What the task asks: From start to end, write out the following data exactly, apart from its images.
══ Given data ══
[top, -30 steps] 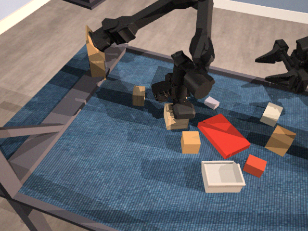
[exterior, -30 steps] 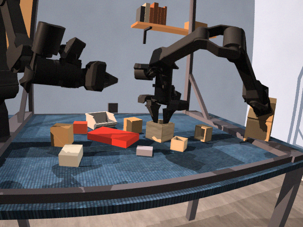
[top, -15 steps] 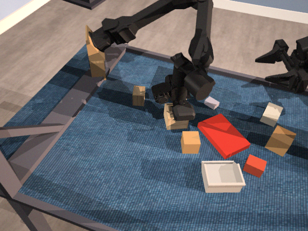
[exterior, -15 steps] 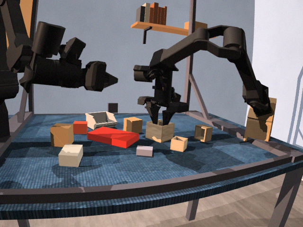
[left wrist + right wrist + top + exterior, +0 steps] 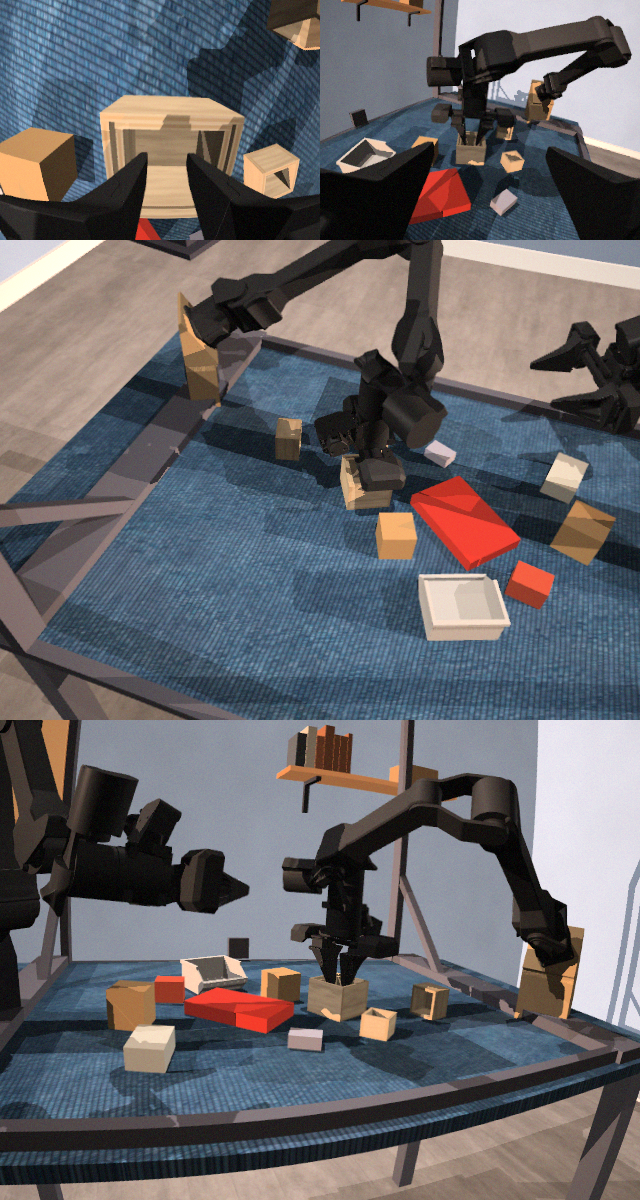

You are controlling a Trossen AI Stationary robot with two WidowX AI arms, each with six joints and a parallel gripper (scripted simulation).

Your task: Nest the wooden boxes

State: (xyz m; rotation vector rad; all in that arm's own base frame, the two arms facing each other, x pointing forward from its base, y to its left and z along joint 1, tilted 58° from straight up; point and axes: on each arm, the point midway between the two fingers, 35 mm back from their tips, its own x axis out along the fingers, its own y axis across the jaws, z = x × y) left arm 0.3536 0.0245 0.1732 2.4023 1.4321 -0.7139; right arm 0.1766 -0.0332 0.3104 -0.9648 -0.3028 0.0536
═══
Reply to the exercise:
[top, -30 steps] 
[exterior, -30 steps] 
[top, -15 steps] 
[exterior, -15 steps] 
[left wrist + right wrist + top + exterior, +0 steps] 

You are controlling a Trossen AI Stationary robot with two WidowX AI arms, each with six joints and a parallel gripper (scripted simulation).

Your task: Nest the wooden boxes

State: (xyz m; rotation vector rad; all in that arm's own base frame, the two arms facing each other, x pointing forward from its base, y to its left and z along joint 1, tilted 58° from straight up; point and axes: on each arm, the point midway between the two fingers, 35 mm back from their tips, its own x axis out along the fingers, its own y axis across the jaws, z = x × y) left arm 0.3536 0.0245 0.1732 2.4023 1.4321 -0.7139; right arm 0.1766 -0.0332 0.3104 -0.9648 -0.3028 0.0536

The answer to this exercise has been fully stated.